→ **Try it**: From the data below, restate every line word for word.

→ **Dataset excerpt**:
::::::

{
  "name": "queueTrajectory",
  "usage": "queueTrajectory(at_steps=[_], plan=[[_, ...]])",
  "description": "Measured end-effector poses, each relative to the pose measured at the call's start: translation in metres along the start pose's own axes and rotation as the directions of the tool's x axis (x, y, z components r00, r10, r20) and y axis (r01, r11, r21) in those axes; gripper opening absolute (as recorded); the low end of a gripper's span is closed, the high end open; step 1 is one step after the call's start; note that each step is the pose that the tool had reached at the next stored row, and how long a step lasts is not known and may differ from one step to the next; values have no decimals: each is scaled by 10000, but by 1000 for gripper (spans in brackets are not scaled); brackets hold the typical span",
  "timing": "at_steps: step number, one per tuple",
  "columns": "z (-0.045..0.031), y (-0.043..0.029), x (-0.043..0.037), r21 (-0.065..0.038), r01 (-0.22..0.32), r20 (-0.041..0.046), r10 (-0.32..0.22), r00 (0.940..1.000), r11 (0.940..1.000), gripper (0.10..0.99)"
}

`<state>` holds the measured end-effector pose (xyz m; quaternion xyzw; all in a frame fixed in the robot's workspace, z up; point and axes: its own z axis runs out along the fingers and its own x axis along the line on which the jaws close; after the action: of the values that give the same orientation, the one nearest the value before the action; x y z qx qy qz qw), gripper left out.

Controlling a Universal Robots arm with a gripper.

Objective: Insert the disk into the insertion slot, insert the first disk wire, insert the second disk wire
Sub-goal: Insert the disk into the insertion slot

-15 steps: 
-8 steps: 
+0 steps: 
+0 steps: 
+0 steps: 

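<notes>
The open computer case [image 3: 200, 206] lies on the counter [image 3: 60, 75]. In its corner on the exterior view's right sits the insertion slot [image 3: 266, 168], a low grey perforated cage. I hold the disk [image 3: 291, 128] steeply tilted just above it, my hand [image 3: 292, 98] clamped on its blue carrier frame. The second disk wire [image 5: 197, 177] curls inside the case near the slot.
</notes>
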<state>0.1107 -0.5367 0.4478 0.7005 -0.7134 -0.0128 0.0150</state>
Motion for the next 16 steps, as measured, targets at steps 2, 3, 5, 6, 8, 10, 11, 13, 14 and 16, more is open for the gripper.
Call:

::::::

→ **Expected answer**:
{
  "name": "queueTrajectory",
  "usage": "queueTrajectory(at_steps=[_], plan=[[_, ...]])",
  "description": "Measured end-effector poses, each relative to the pose measured at the call's start: translation in metres along the start pose's own axes and rotation as the directions of the tool's x axis (x, y, z components r00, r10, r20) and y axis (r01, r11, r21) in those axes; gripper opening absolute (as recorded); the low end of a gripper's span is closed, the high end open; step 1 is one step after the call's start; note that each step is the pose that the tool had reached at the next stored row, and how long a step lasts is not known and may differ from one step to the next; values have no decimals: each is scaled by 10000, but by 1000 for gripper (spans in brackets are not scaled); brackets hold the typical span",
  "timing": "at_steps: step number, one per tuple",
  "columns": "z (-0.045..0.031), y (-0.043..0.029), x (-0.043..0.037), r21 (-0.065..0.038), r01 (-0.22..0.32), r20 (-0.041..0.046), r10 (-0.32..0.22), r00 (0.940..1.000), r11 (0.940..1.000), gripper (0.10..0.99)"
}

`<state>` holds the measured end-effector pose (xyz m; quaternion xyzw; all in a frame fixed in the robot's workspace, z up; point and axes: its own z axis runs out along the fingers and its own x axis along the line on which the jaws close; after the action: of the values that give the same orientation, the one nearest the value before the action; x y z qx qy qz qw), gripper left out.

Controlling a Universal Robots arm with a gripper.

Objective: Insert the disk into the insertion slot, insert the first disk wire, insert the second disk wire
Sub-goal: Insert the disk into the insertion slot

-15 steps: 
-8 steps: 
+0 steps: 
+0 steps: 
+0 steps: 

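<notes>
The open computer case [image 3: 200, 206] lies on the counter [image 3: 60, 75]. In its corner on the exterior view's right sits the insertion slot [image 3: 266, 168], a low grey perforated cage. I hold the disk [image 3: 291, 128] steeply tilted just above it, my hand [image 3: 292, 98] clamped on its blue carrier frame. The second disk wire [image 5: 197, 177] curls inside the case near the slot.
</notes>
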<state>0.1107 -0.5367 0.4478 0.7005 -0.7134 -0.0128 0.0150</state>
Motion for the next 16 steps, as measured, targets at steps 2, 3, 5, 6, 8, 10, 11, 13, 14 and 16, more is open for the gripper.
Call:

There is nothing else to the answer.